WHAT TO WORK ON: Your answer should be a single number: the count of lines in the records below containing the word "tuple".

Stored records
━━━━━━━━━━━━━━━━
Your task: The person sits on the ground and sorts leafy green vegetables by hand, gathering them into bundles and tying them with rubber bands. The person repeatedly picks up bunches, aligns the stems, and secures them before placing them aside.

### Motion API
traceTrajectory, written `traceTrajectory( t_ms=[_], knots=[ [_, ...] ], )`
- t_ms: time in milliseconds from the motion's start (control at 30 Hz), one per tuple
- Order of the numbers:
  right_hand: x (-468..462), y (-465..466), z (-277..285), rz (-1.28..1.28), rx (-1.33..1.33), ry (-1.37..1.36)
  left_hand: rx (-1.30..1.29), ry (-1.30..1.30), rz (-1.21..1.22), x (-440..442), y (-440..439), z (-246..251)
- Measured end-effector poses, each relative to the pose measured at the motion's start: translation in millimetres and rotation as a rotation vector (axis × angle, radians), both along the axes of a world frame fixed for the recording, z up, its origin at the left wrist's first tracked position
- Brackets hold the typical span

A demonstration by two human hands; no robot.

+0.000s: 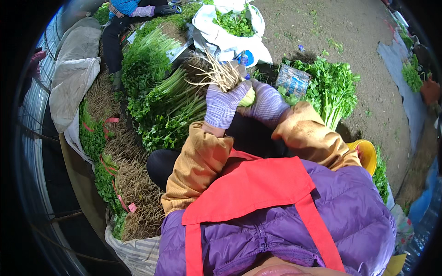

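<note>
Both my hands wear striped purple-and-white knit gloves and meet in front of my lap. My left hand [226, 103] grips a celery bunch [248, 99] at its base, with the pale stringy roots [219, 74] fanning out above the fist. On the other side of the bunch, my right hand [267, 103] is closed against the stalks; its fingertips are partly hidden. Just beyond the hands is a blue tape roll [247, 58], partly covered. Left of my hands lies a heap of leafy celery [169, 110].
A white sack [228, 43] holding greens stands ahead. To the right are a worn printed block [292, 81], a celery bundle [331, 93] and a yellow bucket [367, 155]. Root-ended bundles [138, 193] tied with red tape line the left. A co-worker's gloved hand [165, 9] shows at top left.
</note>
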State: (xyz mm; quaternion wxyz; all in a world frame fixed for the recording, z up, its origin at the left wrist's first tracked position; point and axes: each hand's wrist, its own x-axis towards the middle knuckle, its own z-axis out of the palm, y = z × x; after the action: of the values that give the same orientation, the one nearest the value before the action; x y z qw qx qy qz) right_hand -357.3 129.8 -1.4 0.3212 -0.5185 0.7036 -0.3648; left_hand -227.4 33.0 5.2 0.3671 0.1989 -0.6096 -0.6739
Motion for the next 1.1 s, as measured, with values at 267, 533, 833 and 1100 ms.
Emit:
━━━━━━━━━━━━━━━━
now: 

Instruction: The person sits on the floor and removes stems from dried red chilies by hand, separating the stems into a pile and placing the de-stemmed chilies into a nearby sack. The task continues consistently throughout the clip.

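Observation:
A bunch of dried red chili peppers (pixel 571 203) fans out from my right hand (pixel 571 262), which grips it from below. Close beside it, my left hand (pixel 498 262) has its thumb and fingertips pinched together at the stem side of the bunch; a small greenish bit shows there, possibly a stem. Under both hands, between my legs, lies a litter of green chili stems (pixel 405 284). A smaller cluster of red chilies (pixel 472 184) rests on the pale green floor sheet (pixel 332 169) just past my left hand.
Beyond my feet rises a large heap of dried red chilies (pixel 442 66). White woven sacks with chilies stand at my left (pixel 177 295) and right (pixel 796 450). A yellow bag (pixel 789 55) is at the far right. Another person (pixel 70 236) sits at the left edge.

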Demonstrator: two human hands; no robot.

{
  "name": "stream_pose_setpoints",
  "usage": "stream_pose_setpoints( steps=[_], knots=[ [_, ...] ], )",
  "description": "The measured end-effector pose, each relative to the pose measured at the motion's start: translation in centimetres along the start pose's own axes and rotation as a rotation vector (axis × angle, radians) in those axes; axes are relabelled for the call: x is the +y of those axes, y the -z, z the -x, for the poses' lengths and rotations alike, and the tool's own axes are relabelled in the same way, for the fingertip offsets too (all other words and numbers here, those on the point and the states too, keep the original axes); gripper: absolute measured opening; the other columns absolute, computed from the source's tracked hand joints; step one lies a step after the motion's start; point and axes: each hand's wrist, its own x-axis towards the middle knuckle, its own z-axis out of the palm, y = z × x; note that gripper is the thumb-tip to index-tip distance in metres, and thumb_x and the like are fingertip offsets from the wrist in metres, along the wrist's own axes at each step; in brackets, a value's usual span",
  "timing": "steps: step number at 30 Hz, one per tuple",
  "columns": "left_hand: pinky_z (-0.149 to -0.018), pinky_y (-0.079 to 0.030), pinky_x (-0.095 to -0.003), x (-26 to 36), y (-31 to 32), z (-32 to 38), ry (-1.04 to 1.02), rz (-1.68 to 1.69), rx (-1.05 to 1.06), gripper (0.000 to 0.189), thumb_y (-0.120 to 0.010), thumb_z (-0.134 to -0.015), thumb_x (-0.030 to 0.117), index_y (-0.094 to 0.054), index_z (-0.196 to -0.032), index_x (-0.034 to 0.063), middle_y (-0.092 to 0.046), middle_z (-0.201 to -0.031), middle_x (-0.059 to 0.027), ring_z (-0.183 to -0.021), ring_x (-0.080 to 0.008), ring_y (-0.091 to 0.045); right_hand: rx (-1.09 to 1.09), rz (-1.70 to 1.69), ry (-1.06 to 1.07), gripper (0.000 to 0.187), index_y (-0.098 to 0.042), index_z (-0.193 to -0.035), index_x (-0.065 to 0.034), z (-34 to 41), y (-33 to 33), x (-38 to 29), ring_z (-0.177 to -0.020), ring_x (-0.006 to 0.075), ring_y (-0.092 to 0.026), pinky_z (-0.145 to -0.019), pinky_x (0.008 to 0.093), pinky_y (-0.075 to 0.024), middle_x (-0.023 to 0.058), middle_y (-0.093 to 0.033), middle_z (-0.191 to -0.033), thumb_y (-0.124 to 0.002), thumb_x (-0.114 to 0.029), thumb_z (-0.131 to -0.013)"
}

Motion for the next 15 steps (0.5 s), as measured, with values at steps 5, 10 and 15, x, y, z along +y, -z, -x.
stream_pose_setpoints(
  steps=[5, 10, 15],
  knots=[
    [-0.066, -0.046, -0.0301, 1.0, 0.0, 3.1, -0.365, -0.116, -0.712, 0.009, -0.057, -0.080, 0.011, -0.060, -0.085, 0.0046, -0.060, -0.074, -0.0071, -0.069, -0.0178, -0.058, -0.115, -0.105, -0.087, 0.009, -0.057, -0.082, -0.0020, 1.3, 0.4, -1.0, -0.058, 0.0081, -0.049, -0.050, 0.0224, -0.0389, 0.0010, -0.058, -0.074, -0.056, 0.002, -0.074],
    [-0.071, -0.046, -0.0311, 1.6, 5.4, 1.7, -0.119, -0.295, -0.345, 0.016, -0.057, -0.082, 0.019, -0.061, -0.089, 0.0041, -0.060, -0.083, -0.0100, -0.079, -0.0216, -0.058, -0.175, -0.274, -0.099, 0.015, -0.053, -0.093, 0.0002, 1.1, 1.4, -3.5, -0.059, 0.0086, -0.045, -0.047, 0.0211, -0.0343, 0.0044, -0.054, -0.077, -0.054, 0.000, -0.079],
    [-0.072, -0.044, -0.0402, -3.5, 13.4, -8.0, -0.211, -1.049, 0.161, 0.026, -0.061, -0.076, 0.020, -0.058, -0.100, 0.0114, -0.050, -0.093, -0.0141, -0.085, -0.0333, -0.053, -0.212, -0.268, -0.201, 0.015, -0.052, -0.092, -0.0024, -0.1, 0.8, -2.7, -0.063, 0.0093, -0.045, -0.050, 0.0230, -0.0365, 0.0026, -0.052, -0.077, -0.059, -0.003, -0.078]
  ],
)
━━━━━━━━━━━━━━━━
TASK ANSWER: 2